Temperature plays a crucial role in how thick lava moves. As lava cools, it becomes more viscous and resistant to flow. The outer layer of thick lava cools quickly upon exposure to the atmosphere, forming a hardened crust. Beneath this crust, the lava remains molten and continues to flow slowly. The cooler the lava gets, the slower it moves, sometimes coming to a complete stop before reaching the base of the volcano.

However, the interior of the lava can remain hot for long periods, allowing it to continue moving under the crust. This creates a strange, almost mechanical movement where the crust cracks and shifts as the molten core pushes forward. This kind of movement is often seen in what are known as "a'a" flows, where the lava moves in jagged chunks rather than smooth, continuous streams.

Viscous Lava in Different Volcanic Regions

Thick lava is most commonly associated with stratovolcanoes, which are large, steep volcanoes built from layers of lava, ash, and volcanic debris. These volcanoes tend to erupt explosively, due in part to the viscous nature of their lava. Famous stratovolcanoes with thick lava flows include Mount Fuji in Japan, Mount Vesuvius in Italy, and Mount Pinatubo in the Philippines.

In these regions, the lava's high viscosity often leads to the formation of massive volcanic domes and spines, which grow slowly over time. The lava in these areas can remain active for years, causing ongoing volcanic hazards long after the initial eruption has ended.

The Danger of Thick Lava to Human Settlements

While thick lava moves slowly, its unpredictable nature makes it particularly dangerous to nearby human settlements. It can flow through populated areas, burying homes, roads, and infrastructure under tons of rock and ash. The slow speed of the lava gives people time to evacuate, but the long-term impact on the land can be devastating.

Furthermore, the potential for explosive eruptions poses a significant threat to nearby communities. Volcanic eruptions can send ash clouds high into the atmosphere, disrupting air travel, and causing widespread damage to agriculture, water supplies, and the environment. The combination of slow-moving, thick lava and explosive eruptions creates a deadly mix that has claimed countless lives throughout history.

How Can We Predict the Movement of Thick Lava?

Predicting how thick lava will move is a challenging task for scientists. Because of its high viscosity, thick lava can change direction unexpectedly, and its flow can stop and start without warning. Modern technology, including satellite imagery and ground-based monitoring systems, allows scientists to track the movement of lava in real-time. These tools provide critical data that can help predict where the lava will go next and how fast it will move.

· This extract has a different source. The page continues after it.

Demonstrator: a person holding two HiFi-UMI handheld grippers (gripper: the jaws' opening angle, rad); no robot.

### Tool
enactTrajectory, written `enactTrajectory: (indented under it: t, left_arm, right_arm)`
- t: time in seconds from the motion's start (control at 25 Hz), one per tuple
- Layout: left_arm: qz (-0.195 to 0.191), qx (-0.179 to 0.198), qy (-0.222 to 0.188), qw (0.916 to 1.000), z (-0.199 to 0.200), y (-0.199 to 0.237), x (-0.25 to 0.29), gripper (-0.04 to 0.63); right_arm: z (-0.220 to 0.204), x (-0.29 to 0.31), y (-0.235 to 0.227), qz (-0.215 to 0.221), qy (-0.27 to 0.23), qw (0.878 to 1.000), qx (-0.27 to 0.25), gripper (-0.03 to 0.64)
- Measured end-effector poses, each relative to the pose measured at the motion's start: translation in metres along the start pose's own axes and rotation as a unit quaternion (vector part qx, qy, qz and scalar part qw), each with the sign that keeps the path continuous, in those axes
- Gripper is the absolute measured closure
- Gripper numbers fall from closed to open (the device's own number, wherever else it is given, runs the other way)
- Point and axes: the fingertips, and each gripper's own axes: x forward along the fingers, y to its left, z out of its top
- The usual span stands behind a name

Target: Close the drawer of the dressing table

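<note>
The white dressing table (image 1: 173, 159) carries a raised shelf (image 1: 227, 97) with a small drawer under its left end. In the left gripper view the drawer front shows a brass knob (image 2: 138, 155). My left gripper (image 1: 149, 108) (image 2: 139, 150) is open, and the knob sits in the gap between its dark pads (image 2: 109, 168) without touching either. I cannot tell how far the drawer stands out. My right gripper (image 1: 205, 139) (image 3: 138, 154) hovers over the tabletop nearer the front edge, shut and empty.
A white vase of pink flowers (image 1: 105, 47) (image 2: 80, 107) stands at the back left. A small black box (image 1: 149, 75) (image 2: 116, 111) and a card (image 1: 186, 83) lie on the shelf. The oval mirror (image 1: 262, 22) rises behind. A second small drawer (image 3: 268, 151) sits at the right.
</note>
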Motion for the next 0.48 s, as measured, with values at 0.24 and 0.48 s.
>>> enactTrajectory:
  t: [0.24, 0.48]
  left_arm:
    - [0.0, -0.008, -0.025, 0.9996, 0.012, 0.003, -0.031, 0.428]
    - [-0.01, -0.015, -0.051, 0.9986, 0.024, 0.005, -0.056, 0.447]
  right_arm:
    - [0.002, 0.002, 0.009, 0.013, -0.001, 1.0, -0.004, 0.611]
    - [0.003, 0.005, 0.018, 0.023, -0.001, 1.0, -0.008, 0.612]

One of the key factors in predicting lava movement is understanding the internal dynamics of the volcano. By monitoring gas emissions, seismic activity, and temperature changes, scientists can get a better sense of how much pressure is building beneath the surface and when an eruption is likely to occur. This data is crucial for issuing timely warnings to nearby communities and minimizing the impact of volcanic activity.

Conclusion

The movement of thick lava is a slow but powerful process, capable of reshaping entire landscapes and posing serious risks to human life. Its high viscosity makes it unique, creating blocky flows, lava spines, and explosive eruptions. While its slow speed might seem less threatening, the dangers associated with thick lava, including volcanic domes and pyroclastic flows, make it one of the most hazardous types of volcanic activity. Advances in technology are helping scientists better understand and predict the movement of thick lava, but its unpredictable nature continues to be a challenge.